-- TRY IT --
Please restate, word for word, the lines below that begin at the one with "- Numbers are" and end at the one with "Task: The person". Leave out all other lines.

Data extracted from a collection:
■ ■ ■ ■ ■

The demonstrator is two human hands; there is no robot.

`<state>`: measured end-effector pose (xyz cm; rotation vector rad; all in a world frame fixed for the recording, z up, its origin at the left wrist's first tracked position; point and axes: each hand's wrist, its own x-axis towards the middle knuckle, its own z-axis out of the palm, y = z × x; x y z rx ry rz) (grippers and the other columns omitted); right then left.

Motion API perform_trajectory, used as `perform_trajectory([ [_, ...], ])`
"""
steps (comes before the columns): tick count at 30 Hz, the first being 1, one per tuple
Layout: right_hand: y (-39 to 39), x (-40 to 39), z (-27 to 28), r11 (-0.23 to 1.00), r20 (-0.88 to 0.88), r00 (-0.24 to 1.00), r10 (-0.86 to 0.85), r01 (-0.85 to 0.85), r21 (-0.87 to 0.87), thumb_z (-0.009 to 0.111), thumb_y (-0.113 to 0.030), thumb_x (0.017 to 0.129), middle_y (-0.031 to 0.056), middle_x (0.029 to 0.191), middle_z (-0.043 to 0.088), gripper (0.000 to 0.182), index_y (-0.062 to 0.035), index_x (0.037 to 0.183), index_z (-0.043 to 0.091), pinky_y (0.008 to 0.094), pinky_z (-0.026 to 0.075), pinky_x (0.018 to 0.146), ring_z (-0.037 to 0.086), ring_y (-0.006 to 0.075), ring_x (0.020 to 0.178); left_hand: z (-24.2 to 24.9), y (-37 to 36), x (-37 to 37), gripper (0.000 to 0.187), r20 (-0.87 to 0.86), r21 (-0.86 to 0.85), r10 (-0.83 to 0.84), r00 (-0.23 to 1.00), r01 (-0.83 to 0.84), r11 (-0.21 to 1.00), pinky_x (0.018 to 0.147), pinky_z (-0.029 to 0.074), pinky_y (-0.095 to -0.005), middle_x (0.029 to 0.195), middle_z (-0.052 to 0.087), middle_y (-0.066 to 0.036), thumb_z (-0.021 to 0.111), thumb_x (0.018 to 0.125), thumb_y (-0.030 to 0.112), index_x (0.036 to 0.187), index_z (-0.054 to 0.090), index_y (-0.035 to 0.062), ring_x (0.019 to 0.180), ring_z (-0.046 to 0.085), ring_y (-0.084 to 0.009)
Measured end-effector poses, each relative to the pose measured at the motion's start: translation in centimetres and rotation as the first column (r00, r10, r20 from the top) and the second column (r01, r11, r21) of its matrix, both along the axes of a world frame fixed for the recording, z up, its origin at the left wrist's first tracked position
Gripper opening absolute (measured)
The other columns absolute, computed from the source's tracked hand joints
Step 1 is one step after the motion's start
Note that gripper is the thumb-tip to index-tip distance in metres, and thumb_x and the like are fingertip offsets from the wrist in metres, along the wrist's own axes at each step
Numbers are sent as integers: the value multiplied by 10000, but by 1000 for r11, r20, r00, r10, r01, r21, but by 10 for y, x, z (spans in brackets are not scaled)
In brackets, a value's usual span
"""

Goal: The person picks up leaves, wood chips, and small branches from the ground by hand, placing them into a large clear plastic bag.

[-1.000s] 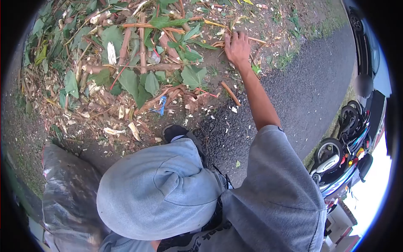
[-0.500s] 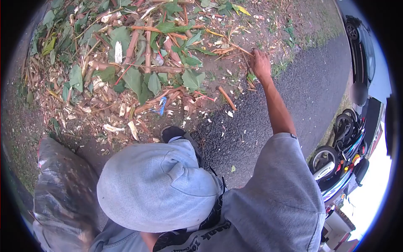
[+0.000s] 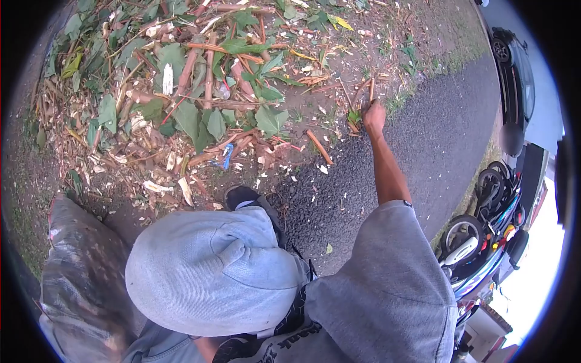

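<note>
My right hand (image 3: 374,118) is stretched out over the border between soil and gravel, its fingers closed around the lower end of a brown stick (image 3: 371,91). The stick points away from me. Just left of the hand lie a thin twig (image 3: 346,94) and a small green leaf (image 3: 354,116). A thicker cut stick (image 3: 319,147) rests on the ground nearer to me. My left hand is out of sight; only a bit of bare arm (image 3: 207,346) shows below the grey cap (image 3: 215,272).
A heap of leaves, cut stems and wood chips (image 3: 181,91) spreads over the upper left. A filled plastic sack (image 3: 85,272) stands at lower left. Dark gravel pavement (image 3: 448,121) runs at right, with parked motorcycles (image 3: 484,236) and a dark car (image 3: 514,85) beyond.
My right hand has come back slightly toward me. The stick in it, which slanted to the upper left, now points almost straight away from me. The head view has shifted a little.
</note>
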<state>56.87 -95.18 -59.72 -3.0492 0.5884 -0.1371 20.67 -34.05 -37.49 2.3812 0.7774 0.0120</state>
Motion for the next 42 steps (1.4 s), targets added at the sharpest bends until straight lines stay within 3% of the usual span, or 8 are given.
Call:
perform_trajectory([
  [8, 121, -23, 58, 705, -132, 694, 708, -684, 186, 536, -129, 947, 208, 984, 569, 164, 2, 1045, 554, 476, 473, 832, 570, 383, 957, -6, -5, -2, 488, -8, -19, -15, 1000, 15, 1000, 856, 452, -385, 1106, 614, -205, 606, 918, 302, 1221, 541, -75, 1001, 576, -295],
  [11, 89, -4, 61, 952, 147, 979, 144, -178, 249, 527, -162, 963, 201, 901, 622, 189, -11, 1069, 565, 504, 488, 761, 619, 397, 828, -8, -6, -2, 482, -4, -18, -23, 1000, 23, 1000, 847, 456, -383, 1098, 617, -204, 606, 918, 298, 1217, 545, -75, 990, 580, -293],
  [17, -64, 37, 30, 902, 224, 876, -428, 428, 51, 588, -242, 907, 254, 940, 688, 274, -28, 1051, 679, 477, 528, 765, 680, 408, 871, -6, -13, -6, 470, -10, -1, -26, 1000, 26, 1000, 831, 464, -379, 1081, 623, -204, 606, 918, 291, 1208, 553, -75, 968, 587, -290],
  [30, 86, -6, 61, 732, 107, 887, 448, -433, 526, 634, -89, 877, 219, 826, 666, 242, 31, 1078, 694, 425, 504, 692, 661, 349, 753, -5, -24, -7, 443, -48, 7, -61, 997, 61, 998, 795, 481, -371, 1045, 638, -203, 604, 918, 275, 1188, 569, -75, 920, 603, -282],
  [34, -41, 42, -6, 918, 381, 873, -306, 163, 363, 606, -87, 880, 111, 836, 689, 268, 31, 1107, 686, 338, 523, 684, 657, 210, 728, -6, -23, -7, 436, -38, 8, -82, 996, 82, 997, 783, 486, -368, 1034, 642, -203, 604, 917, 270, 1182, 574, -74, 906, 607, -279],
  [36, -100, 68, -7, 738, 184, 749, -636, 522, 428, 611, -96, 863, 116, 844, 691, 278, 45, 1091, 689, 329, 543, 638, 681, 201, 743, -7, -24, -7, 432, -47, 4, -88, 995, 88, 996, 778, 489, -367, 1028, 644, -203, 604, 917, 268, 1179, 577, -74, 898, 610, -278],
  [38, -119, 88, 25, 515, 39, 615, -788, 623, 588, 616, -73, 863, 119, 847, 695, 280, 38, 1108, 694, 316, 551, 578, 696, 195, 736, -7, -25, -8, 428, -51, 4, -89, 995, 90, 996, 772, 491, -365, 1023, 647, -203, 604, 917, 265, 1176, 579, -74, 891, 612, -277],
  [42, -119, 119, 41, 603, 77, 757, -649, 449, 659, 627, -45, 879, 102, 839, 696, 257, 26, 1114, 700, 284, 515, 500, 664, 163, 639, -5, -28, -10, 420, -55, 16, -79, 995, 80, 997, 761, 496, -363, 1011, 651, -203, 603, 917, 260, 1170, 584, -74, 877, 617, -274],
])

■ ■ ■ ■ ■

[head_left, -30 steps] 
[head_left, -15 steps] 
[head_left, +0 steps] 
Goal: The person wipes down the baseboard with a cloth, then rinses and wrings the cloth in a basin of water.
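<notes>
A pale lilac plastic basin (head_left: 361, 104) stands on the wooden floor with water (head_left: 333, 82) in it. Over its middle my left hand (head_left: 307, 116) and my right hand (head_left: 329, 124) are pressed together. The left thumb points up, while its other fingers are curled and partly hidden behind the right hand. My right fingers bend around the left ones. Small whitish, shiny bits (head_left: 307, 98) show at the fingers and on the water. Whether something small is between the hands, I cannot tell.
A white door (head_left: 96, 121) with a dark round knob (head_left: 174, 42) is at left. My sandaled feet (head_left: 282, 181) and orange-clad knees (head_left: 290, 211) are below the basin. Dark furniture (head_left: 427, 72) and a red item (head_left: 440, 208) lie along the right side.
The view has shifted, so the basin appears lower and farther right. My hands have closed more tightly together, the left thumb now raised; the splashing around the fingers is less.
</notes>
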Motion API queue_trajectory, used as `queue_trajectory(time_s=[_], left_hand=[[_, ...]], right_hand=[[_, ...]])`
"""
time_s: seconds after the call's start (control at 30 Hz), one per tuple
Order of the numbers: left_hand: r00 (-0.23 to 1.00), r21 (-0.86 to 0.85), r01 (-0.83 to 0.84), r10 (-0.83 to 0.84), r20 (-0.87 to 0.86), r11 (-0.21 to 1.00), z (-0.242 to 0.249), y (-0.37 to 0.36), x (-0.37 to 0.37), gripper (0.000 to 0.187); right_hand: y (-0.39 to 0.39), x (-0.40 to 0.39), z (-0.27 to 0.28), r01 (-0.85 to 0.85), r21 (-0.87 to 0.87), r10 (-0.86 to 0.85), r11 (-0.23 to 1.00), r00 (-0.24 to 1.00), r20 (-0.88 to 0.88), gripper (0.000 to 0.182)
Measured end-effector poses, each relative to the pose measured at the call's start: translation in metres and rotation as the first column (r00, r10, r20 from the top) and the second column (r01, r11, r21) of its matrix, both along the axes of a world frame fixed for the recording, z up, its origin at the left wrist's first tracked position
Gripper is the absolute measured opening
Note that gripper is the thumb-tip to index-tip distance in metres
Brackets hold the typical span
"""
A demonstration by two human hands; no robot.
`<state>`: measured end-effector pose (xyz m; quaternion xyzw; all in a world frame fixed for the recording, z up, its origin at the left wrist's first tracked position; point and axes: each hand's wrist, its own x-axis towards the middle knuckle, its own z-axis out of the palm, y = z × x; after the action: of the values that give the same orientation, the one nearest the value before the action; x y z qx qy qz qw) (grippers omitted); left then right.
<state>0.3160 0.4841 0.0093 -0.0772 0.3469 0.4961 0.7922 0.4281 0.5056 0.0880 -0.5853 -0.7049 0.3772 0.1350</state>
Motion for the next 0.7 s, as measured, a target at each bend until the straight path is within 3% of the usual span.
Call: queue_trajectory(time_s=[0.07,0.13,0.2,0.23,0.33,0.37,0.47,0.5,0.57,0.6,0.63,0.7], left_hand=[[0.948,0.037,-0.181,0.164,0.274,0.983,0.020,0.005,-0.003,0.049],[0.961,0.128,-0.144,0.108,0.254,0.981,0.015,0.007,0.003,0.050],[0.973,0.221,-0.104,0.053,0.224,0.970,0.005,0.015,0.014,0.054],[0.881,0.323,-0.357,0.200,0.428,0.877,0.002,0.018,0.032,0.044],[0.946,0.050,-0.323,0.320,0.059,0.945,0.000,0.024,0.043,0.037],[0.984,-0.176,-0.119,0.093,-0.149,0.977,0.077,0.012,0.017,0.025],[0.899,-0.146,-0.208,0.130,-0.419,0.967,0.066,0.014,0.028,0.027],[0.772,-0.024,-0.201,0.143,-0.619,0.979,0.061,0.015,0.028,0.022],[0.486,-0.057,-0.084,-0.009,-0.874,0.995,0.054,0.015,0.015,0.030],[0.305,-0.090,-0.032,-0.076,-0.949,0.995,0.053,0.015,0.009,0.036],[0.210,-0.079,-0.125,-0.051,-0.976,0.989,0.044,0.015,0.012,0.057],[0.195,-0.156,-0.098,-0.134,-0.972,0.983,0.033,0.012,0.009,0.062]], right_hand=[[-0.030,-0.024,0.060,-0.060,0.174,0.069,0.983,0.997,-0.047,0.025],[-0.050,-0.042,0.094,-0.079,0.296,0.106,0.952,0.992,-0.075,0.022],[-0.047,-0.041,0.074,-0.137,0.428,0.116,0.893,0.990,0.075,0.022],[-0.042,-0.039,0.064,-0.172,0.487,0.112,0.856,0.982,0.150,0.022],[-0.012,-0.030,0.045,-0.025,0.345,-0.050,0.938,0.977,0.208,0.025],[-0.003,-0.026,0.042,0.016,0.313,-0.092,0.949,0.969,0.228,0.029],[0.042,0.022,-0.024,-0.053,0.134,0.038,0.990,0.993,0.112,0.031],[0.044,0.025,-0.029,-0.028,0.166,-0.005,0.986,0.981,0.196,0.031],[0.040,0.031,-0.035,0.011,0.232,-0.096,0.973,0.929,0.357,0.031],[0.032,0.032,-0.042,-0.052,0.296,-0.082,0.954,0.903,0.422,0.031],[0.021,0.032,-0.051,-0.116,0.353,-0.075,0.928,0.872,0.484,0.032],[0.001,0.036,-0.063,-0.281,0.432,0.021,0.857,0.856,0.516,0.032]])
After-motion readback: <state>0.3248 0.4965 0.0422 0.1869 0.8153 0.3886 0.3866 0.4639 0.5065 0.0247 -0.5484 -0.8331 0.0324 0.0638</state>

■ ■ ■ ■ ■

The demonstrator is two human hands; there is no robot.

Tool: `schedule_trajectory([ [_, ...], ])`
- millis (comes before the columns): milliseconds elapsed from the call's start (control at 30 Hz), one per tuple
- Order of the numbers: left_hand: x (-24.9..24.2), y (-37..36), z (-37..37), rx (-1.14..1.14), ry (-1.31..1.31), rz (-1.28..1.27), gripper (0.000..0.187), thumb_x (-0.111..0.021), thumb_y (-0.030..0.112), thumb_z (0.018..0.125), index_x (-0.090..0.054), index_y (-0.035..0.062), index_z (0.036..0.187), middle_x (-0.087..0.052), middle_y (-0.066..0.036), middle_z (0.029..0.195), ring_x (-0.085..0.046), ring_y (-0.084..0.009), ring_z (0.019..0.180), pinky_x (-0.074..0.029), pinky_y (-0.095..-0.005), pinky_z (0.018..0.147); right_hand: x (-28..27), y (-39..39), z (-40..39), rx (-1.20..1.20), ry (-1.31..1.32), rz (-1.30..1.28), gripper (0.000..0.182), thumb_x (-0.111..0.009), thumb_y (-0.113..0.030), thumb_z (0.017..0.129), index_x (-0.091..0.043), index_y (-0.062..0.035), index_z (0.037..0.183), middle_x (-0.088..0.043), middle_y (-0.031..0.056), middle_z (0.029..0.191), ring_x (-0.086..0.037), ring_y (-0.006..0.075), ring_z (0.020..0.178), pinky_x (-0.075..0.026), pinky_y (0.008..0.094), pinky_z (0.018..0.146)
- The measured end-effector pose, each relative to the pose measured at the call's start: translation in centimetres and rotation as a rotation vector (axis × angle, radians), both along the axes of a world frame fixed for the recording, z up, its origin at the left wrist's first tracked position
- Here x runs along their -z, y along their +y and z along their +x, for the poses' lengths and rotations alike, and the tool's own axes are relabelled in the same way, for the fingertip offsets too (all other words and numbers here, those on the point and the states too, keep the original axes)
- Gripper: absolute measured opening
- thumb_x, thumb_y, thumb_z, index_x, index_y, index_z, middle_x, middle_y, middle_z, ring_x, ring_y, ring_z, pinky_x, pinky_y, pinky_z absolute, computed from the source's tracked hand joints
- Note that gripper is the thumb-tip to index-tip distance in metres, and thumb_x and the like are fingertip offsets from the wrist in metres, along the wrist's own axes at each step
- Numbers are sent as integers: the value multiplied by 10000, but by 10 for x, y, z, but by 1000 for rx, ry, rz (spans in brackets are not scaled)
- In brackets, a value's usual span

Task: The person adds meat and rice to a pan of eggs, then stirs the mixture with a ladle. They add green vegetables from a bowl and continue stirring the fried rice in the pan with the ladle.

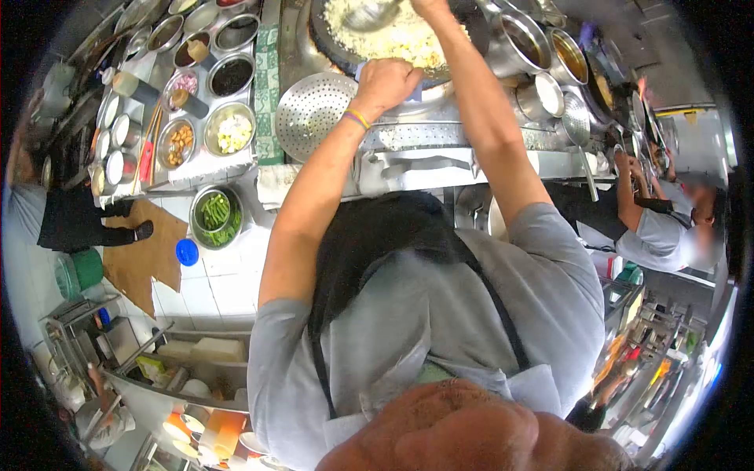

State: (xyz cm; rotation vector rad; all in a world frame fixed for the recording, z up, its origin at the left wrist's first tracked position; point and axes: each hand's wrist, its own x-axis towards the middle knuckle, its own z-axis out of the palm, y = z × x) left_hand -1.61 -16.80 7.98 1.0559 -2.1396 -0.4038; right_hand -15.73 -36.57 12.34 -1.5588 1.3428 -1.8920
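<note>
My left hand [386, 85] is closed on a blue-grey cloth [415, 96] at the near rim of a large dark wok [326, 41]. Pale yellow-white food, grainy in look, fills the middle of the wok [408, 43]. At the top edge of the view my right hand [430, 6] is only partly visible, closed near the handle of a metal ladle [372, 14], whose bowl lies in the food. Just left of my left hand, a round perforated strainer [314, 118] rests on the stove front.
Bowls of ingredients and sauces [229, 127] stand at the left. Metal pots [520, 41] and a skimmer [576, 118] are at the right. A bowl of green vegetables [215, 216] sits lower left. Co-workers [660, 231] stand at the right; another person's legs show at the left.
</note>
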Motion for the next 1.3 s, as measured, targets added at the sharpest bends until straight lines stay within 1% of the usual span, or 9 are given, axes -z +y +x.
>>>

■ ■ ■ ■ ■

-- WRITTEN REPLY --
- Numbers are sent as integers: the value multiplied by 10000, but by 10 for x, y, z, but by 1000 for rx, ry, rz (spans in brackets are not scaled)
- In brackets, a value's usual span

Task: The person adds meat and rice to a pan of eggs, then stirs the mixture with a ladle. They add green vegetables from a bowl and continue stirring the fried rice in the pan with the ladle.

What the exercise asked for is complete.